• Exercise description
Report the lines of the data below that contain the string "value".

== Given records ==

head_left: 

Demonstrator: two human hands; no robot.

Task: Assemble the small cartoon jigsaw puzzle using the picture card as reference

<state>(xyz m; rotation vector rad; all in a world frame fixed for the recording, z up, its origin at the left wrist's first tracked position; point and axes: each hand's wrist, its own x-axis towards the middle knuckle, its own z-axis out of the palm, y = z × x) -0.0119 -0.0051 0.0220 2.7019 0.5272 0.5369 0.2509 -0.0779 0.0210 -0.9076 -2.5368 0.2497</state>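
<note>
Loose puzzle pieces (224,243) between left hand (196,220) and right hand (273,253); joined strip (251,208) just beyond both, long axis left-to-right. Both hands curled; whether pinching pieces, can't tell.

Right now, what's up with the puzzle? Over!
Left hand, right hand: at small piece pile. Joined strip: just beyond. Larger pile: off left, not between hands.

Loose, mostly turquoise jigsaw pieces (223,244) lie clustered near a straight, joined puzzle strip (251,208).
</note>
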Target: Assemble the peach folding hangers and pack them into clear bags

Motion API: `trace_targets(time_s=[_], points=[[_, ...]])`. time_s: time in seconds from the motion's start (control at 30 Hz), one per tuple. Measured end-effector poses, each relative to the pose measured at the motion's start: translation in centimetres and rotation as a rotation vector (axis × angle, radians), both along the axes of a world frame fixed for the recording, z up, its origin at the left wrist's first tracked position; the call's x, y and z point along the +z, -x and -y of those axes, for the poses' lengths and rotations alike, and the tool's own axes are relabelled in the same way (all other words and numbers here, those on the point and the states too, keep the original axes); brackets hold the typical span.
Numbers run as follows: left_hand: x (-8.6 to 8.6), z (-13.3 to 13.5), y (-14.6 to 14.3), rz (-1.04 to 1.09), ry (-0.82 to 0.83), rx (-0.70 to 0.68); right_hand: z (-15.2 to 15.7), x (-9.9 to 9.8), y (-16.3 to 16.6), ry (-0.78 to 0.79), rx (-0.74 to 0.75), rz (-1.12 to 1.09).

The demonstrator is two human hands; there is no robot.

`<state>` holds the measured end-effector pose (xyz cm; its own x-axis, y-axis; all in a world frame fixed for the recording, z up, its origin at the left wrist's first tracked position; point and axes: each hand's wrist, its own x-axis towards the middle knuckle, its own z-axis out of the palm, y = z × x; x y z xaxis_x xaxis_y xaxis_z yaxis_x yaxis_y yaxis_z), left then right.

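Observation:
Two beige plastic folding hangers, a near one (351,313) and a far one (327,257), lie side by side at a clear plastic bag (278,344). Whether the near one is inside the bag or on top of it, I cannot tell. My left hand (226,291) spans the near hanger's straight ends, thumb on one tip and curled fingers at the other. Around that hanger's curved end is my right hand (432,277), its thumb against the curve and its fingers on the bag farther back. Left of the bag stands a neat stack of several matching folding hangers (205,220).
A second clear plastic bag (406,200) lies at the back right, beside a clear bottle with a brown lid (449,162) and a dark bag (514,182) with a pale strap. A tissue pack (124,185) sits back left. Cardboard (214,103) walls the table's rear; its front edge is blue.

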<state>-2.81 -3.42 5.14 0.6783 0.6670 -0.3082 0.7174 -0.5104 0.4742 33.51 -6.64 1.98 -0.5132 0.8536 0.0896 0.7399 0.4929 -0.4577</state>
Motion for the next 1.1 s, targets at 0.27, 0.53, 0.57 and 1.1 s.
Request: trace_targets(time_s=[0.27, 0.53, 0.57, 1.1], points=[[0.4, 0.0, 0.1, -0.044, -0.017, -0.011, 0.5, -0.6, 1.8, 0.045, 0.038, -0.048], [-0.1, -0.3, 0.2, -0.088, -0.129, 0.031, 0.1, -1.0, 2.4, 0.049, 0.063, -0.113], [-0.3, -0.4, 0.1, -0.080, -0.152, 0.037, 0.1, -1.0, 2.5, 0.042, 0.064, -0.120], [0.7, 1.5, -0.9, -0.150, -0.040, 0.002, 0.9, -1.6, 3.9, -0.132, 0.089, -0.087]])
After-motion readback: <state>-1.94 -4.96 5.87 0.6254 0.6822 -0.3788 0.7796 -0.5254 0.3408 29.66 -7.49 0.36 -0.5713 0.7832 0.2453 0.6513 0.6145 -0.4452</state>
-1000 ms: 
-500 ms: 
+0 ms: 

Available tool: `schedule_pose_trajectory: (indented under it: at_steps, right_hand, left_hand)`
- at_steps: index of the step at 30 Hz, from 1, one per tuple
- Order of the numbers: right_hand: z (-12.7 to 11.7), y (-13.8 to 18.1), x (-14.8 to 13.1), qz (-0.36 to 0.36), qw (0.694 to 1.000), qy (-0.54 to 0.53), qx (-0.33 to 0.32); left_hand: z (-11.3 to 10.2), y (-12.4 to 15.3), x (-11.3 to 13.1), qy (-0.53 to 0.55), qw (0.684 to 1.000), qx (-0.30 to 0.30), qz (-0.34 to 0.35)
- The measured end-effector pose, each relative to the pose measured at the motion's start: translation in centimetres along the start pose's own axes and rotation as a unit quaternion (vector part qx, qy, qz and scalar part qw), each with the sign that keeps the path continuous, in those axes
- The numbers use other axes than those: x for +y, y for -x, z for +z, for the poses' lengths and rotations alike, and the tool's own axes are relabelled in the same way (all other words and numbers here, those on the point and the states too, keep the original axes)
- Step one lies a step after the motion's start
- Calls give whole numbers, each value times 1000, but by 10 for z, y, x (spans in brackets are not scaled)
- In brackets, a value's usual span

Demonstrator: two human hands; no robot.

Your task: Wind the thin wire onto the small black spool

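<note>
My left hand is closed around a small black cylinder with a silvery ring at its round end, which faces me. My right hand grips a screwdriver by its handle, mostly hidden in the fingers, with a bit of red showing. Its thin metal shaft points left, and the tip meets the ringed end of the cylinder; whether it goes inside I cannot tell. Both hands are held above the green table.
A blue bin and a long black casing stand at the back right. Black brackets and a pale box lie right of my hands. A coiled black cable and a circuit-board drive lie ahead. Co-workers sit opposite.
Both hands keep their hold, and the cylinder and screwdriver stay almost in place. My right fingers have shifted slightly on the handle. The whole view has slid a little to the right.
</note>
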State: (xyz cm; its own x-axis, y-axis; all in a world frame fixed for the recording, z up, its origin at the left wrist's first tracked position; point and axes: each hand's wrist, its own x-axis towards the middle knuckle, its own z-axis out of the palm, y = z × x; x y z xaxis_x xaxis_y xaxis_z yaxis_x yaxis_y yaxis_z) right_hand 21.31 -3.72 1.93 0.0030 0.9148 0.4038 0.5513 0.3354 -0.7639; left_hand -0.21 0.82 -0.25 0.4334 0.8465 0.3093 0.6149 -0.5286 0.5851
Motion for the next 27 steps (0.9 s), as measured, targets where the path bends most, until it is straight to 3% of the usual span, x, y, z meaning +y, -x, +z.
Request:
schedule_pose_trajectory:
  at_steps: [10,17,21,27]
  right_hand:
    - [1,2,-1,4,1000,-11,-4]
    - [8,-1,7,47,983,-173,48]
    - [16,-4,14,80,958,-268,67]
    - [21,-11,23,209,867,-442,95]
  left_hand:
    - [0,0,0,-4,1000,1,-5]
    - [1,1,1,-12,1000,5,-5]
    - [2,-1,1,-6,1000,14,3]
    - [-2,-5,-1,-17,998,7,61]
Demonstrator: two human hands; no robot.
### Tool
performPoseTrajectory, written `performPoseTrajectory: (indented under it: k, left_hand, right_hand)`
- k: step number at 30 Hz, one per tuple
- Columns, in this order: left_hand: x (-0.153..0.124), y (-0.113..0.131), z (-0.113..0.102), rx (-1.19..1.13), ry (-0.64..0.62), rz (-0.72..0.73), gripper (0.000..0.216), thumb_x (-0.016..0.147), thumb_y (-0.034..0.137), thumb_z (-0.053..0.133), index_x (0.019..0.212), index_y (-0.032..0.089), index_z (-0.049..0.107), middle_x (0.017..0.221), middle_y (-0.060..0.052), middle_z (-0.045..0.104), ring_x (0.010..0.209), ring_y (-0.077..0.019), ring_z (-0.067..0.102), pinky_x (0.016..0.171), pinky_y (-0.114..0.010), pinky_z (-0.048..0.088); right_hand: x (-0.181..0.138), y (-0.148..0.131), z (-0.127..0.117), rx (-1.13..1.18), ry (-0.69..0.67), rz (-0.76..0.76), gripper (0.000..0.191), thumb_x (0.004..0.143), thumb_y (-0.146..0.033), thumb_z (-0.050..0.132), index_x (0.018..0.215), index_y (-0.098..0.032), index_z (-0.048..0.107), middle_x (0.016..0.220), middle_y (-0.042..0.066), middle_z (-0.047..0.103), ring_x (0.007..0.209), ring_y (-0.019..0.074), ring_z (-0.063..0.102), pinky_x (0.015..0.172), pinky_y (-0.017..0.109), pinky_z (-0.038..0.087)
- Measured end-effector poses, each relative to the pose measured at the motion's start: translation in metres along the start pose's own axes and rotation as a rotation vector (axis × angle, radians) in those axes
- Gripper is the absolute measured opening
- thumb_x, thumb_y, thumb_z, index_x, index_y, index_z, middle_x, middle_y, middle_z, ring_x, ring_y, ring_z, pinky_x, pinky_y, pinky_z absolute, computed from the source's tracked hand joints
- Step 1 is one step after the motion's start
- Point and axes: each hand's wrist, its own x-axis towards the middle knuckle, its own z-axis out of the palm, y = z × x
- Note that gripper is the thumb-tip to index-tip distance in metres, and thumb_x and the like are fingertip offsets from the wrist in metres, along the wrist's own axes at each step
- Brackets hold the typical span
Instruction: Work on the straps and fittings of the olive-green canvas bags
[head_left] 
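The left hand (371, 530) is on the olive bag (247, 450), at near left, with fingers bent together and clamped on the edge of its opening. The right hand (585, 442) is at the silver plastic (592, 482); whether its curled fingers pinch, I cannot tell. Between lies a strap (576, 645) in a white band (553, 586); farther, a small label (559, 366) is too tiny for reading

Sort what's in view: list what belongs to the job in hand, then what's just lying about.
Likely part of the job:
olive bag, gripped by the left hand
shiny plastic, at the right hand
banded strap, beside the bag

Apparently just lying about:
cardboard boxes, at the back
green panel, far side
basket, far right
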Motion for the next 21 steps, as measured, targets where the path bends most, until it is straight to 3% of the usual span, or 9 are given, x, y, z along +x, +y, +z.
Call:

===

• Reply to the exercise
- Calls give whole numbers, each value times 1000, but by 10 for z, y, x (spans in brackets are not scaled)
- In brackets, a value's usual span

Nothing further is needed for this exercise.